_The task_
Beneath this instruction is a listing; print exactly the lines in it starting at the line that contains "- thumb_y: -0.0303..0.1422" and going through the line that contains "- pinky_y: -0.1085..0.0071".

• • • •

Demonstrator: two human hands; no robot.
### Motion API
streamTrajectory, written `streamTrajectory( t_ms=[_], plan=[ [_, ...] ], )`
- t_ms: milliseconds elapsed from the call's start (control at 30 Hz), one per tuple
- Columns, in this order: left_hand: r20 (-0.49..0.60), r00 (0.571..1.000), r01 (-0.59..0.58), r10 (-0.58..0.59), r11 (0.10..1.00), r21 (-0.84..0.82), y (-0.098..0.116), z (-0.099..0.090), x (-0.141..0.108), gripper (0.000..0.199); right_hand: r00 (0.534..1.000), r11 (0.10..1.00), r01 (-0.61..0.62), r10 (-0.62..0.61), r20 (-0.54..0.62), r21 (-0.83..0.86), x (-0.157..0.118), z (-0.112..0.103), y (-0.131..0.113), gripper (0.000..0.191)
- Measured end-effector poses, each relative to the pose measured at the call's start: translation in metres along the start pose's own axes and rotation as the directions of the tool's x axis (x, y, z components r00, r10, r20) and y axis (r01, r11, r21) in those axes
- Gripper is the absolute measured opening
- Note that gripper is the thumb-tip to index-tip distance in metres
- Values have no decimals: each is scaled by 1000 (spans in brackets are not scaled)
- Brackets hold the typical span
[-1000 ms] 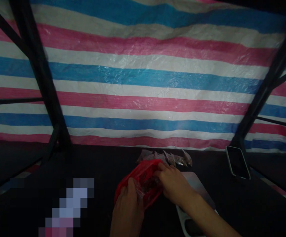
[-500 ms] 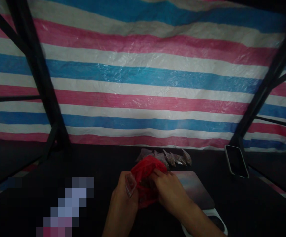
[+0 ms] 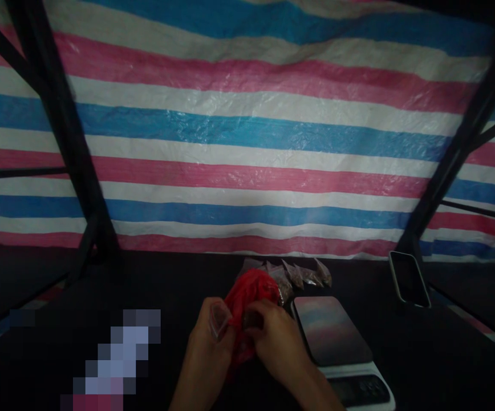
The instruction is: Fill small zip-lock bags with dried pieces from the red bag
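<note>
Both forearms cut off by bottom edge. Red plastic bag (image 3: 247, 297): lower part hidden behind left hand (image 3: 209, 348) and right hand (image 3: 275, 345); contents unreadable. Kitchen scale (image 3: 337, 348): near corner cut by bottom edge, display too dark to read. Small packets (image 3: 299, 274) beyond bag: contents too dim. Pixelated patch (image 3: 114, 359) near worktop's left front edge masks whatever lies there.

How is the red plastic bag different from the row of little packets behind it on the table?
The red plastic bag is opaque red and bunched up in both hands; the little packets are clear with dark contents. The bag is one large thing, gripped by the left hand and right hand; the packets are several small ones, lying untouched in a row. Both are crinkly plastic.
</note>
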State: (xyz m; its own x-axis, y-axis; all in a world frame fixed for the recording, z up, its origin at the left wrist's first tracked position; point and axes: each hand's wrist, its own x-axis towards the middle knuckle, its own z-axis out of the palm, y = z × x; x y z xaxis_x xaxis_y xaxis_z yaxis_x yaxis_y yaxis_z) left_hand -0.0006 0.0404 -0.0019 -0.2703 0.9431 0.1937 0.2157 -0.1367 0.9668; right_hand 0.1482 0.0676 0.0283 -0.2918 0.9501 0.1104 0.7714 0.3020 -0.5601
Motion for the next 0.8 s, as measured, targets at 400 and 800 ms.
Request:
streamTrajectory(
  t_ms=[400,800],
  plan=[
    [85,996,-41,32,993,113,2,-12,2,23,992,948,-38,73,-100,317,-1,1,24,37],
    [-194,967,-93,164,939,331,-3,-10,4,37,993,983,-76,60,97,165,-2,-42,21,31]
  ],
)
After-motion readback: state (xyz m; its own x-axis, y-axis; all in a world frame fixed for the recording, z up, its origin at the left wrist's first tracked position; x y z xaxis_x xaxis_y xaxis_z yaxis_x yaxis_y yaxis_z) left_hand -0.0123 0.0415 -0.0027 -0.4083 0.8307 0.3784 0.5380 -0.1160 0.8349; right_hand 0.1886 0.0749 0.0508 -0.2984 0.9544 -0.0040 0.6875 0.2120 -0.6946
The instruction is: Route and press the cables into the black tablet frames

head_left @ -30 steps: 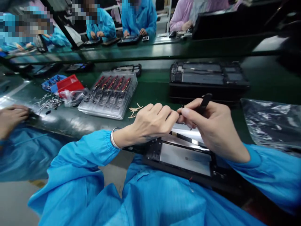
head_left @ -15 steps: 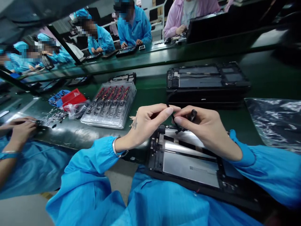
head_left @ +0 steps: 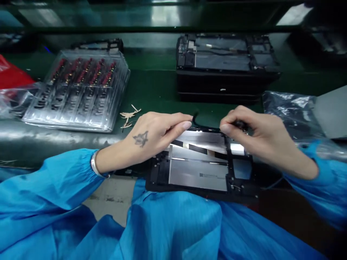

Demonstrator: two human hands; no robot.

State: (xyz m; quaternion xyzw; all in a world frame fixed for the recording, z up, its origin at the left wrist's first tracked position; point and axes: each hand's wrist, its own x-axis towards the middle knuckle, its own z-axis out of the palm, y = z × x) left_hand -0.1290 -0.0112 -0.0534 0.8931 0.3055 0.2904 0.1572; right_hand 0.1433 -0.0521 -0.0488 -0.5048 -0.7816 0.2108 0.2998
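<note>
In the head view an opened tablet (head_left: 199,175) with silver battery packs and a dark frame lies at the bench's front edge. Above its far left corner, my left hand (head_left: 159,131) is closed in a pinch on a thin, curved black strip (head_left: 195,119). My right hand (head_left: 253,135) is closed too, over the tablet's far right part. Between its fingers sits a small dark piece (head_left: 240,125), too blurred to name. A gap separates the two hands. My fingers hide parts of the tablet's far edge.
A stack of similar opened devices (head_left: 227,77) stands behind the tablet. Left are clear plastic trays (head_left: 81,94) of small red and black parts, a red bin (head_left: 12,74), and pale scraps (head_left: 128,117). A dark plastic bag (head_left: 288,110) lies right.
My view has swung down, and the co-workers are out of sight. My hands, close together before, have moved apart, with the right one further right.
</note>
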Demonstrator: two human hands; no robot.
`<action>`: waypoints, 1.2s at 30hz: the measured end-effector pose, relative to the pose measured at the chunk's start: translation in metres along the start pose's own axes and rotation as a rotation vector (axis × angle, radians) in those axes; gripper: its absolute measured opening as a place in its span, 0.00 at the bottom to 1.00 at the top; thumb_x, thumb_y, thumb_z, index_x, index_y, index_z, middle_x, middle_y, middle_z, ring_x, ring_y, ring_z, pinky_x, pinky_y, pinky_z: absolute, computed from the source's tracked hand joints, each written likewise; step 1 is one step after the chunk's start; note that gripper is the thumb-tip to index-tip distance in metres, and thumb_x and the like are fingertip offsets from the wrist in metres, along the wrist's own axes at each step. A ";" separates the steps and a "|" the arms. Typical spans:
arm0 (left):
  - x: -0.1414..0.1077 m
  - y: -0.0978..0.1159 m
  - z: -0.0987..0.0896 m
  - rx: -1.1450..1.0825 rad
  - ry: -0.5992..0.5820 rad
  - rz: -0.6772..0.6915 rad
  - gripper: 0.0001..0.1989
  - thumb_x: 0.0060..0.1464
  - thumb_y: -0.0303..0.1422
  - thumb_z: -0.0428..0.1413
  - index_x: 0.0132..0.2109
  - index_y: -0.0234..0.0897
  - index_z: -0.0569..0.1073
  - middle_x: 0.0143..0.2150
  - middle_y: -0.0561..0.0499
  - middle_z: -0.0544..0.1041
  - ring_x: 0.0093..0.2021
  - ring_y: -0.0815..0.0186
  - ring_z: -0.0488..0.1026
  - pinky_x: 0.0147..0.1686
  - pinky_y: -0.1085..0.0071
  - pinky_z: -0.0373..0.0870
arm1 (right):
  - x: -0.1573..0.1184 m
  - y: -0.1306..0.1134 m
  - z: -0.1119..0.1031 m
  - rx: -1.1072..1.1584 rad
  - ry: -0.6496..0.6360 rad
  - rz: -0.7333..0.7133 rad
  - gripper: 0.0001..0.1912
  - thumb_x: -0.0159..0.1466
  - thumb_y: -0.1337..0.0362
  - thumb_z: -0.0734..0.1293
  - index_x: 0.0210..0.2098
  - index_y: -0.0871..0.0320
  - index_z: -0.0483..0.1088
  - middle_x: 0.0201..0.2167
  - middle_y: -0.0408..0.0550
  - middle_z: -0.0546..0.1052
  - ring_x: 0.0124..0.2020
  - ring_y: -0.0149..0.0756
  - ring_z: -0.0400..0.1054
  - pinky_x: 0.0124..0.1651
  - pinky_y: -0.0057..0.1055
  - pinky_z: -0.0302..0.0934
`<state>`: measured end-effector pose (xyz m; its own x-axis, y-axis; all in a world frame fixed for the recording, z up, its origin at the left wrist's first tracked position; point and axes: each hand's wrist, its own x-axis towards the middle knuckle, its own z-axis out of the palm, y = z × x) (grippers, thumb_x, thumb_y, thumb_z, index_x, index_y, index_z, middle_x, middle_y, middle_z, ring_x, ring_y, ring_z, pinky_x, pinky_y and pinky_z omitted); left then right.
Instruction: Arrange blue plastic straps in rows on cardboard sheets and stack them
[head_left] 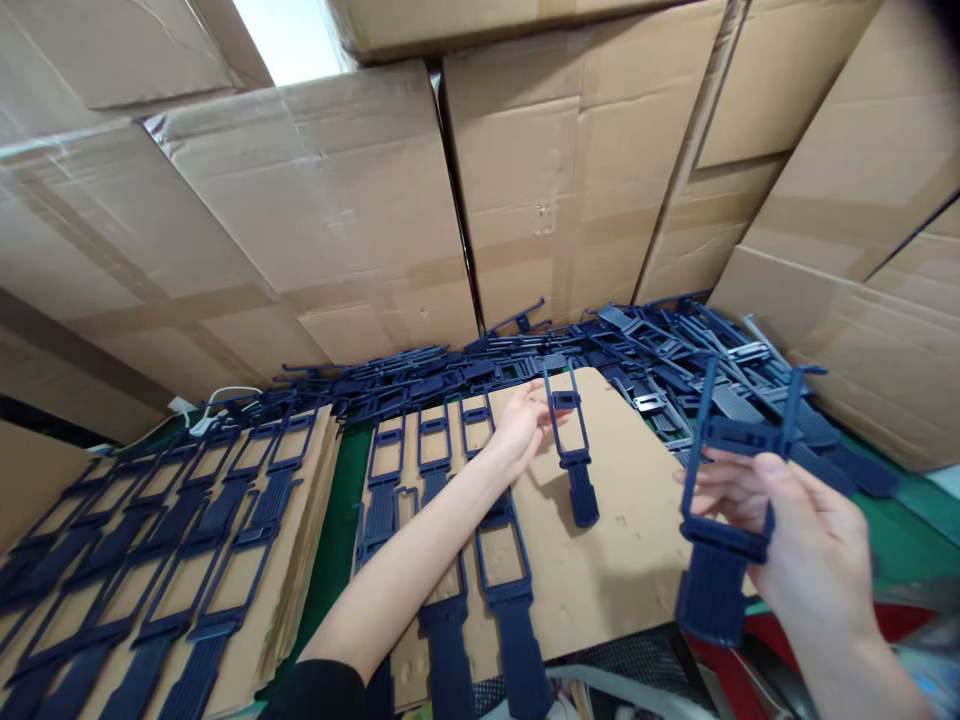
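My left hand (523,428) reaches over a cardboard sheet (630,480), its fingers closed on a dark blue plastic bracket (583,490). This bracket has an open rectangular frame with a crossbar and a ribbed tab pointing down toward me. At the right, nearer the camera, my right hand (814,545) pinches a second bracket of the same kind (712,595) by its frame, lifted above the surface. Beneath and beside my left forearm, several like brackets (514,640) lie in rows on the sheet; the arm partly hides them.
Left of the sheet, a cardboard stack (281,590) bears more brackets in rows. A loose heap of brackets (660,350) runs along the back on the green surface (319,560). Large cardboard boxes (555,180) wall in the back and right. A white cable (217,395) lies at left.
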<state>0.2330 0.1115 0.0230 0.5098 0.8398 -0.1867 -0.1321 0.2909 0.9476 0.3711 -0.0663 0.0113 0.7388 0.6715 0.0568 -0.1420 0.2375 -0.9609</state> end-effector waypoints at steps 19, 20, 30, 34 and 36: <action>-0.016 -0.022 -0.032 1.721 -0.648 0.529 0.31 0.56 0.46 0.53 0.62 0.34 0.61 0.68 0.32 0.48 0.68 0.49 0.47 0.63 0.50 0.48 | 0.010 0.003 -0.028 -0.086 0.168 0.189 0.20 0.43 0.50 0.75 0.27 0.60 0.76 0.24 0.52 0.77 0.18 0.34 0.69 0.19 0.26 0.66; -0.015 -0.019 -0.034 1.719 -0.668 0.526 0.31 0.56 0.45 0.53 0.62 0.33 0.61 0.68 0.31 0.48 0.68 0.50 0.47 0.63 0.50 0.48 | 0.009 0.002 -0.028 -0.083 0.174 0.195 0.20 0.43 0.49 0.75 0.27 0.59 0.76 0.25 0.52 0.77 0.18 0.34 0.69 0.19 0.26 0.66; -0.019 -0.019 -0.049 1.683 -0.698 0.606 0.33 0.56 0.48 0.52 0.62 0.32 0.62 0.68 0.31 0.49 0.68 0.50 0.47 0.64 0.51 0.47 | 0.006 0.002 -0.021 -0.053 0.155 0.231 0.23 0.40 0.50 0.76 0.28 0.61 0.76 0.23 0.51 0.77 0.18 0.34 0.68 0.17 0.26 0.66; -0.019 -0.018 -0.053 1.678 -0.681 0.608 0.32 0.58 0.48 0.50 0.62 0.31 0.61 0.68 0.33 0.51 0.68 0.52 0.48 0.64 0.53 0.46 | 0.006 0.003 -0.019 -0.046 0.145 0.255 0.23 0.39 0.51 0.76 0.29 0.61 0.76 0.23 0.51 0.77 0.19 0.35 0.69 0.19 0.27 0.67; -0.019 -0.018 -0.054 1.678 -0.670 0.604 0.32 0.58 0.48 0.51 0.62 0.31 0.60 0.68 0.33 0.51 0.68 0.53 0.48 0.65 0.53 0.46 | 0.006 0.004 -0.019 -0.048 0.134 0.259 0.23 0.39 0.52 0.76 0.29 0.62 0.76 0.24 0.51 0.77 0.19 0.35 0.69 0.19 0.27 0.67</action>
<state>0.1800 0.1146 -0.0041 0.9705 0.2346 -0.0550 0.2404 -0.9582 0.1548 0.3874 -0.0749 0.0030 0.7630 0.6059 -0.2252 -0.3081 0.0347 -0.9507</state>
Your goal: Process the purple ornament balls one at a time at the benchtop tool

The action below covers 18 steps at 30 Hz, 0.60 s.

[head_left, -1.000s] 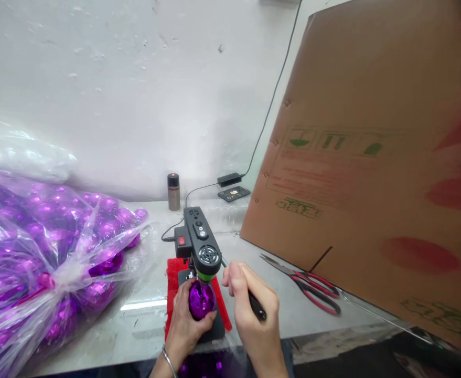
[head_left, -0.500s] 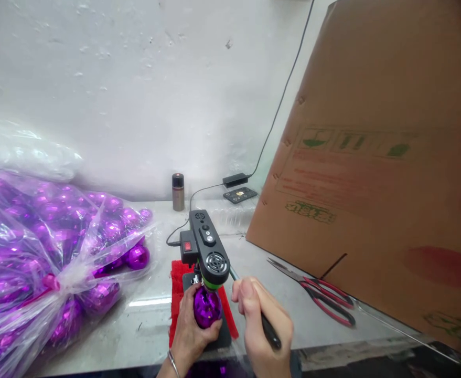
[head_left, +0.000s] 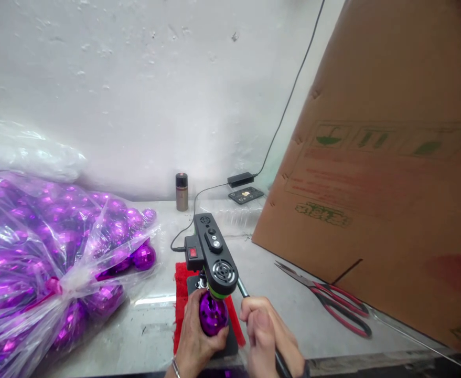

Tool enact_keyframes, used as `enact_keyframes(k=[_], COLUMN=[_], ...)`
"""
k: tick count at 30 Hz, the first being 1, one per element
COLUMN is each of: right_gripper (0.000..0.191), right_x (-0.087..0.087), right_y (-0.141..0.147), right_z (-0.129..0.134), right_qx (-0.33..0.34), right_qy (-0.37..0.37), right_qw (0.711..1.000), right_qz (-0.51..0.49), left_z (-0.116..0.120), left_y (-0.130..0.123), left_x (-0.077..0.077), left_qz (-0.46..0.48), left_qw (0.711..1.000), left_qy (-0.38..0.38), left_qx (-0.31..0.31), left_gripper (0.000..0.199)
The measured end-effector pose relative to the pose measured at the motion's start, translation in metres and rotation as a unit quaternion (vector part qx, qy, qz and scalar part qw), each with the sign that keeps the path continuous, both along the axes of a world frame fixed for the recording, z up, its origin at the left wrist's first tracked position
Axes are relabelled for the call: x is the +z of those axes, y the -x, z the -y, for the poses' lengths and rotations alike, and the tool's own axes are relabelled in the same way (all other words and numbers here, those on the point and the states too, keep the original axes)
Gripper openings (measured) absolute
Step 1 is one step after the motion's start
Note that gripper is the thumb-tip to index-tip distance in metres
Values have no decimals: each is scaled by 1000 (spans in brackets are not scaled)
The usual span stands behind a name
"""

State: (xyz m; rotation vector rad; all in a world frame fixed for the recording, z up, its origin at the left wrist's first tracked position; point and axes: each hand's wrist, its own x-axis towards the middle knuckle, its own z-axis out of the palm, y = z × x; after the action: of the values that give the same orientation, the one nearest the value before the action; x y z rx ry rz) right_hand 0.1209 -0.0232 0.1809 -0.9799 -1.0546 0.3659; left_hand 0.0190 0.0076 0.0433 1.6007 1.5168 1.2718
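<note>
My left hand [head_left: 194, 336] is wrapped round a shiny purple bauble [head_left: 213, 315], thumb in front and fingers behind. The ball sits right under the head of a small black bench press machine [head_left: 218, 257] with a green ring beneath it. Whether the head touches the ball, I cannot tell. A metal lever [head_left: 242, 287] slants from the machine's right side to a black grip, and my right hand [head_left: 271, 333] is closed round it. Beneath the machine lie its dark base [head_left: 230, 346] and a red cloth [head_left: 181, 304].
A clear bag of purple baubles [head_left: 57, 252] fills the left. Behind stand a small black-capped bottle [head_left: 182, 192], a power adapter [head_left: 240, 179] and a phone [head_left: 246, 195]. To the right are scissors [head_left: 332, 299] and a large cardboard box [head_left: 372, 178].
My right hand has come down and slightly right with the lever. My left hand still holds the bauble under the head. The whole view has shifted a little.
</note>
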Motion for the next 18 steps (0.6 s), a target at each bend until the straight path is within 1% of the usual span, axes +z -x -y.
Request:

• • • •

_Answer space_
  - thumb_y: -0.0303..0.1422
  - thumb_z: -0.0428..0.1413
  - index_x: 0.0132..0.2109
  - index_y: -0.0234..0.0897
  - index_z: -0.0569..0.1073
  - middle_x: 0.0143..0.2150
  - middle_y: -0.0561..0.0499
  - middle_z: -0.0544..0.1041
  - ring_x: 0.0093..0.2021
  - ring_y: -0.0815..0.0186
  - ring_z: -0.0488..0.1026
  - pinky_x: 0.0147..0.1686
  - pinky_y: -0.1085..0.0071

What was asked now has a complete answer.